» **WHAT YOU ARE ASKED TO DO**
Only a number is expected here: the count of lines in the data that contain "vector".
EXERCISE MATERIAL START
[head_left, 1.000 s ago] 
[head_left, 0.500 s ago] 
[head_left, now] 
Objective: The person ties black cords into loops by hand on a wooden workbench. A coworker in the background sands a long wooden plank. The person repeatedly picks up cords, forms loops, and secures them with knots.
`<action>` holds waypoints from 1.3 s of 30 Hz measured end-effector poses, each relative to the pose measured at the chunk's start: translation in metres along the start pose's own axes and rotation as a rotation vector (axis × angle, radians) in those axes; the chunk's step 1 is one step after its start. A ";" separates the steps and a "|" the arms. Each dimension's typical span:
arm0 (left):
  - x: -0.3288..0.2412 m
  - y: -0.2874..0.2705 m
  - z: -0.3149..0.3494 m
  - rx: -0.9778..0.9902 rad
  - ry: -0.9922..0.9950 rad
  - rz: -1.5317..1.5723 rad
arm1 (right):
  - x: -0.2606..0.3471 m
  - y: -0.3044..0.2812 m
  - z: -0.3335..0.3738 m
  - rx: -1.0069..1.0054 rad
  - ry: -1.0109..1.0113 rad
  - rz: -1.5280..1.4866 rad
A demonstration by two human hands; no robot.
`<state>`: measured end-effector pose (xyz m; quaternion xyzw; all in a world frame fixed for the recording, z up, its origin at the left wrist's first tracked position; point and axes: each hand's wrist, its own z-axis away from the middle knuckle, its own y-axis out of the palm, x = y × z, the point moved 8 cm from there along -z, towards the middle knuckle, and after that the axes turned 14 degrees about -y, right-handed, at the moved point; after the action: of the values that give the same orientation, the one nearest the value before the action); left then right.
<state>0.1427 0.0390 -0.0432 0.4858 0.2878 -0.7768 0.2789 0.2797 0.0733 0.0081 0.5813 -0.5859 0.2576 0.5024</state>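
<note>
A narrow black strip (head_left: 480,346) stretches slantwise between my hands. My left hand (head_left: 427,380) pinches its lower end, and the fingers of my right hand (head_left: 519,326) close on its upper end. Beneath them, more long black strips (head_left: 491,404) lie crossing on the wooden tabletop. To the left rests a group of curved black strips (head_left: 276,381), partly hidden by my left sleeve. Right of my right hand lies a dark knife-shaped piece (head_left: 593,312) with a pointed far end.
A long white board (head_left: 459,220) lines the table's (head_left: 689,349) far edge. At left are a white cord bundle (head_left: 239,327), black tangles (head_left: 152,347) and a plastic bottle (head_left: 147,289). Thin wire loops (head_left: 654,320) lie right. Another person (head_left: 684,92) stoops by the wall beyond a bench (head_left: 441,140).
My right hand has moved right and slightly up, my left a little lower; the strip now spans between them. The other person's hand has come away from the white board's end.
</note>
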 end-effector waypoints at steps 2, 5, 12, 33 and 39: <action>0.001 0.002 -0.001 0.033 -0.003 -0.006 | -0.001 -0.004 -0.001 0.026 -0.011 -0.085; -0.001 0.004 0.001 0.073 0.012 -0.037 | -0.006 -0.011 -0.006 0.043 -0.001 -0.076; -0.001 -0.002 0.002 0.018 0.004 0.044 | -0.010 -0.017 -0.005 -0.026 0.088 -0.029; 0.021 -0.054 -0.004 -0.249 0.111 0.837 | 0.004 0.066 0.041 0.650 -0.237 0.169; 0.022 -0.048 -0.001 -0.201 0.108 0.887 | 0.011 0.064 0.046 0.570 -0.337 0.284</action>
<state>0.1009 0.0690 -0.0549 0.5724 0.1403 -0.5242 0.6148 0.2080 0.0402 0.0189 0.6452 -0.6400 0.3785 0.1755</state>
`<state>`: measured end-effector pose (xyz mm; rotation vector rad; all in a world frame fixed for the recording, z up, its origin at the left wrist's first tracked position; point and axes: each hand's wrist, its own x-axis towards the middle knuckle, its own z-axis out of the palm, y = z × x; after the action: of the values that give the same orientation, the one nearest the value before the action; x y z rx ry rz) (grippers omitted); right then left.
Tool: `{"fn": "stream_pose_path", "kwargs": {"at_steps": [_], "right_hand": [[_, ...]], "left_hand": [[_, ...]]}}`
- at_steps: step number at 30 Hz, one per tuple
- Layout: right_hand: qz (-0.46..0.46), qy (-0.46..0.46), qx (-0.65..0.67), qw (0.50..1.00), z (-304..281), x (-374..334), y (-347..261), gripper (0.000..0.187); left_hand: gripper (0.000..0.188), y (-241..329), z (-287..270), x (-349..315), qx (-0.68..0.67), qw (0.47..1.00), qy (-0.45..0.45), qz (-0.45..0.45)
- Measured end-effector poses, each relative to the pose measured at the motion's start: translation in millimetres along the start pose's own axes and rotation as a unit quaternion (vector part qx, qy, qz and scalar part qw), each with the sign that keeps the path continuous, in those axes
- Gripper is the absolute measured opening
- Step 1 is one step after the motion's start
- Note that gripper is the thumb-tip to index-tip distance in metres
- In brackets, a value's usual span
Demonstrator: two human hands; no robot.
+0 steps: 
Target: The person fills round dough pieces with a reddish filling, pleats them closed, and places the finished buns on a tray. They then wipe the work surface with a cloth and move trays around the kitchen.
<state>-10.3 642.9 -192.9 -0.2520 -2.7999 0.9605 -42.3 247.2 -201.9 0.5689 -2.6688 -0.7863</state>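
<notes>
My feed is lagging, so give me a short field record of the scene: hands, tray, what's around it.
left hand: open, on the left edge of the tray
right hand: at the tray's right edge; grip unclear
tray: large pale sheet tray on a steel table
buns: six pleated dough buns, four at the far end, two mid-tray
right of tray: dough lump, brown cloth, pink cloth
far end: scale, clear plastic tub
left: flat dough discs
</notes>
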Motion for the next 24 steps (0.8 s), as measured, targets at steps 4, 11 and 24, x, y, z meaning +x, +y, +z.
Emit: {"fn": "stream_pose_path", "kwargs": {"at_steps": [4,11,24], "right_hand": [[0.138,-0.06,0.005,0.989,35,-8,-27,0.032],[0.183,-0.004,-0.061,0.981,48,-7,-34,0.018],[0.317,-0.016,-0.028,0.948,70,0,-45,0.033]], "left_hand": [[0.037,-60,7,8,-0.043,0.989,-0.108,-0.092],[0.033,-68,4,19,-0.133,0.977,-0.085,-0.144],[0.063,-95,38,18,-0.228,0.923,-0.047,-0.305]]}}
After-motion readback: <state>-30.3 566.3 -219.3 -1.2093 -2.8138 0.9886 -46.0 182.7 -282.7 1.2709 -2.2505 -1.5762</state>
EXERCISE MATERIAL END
» **SOLUTION FOR THIS TASK**
3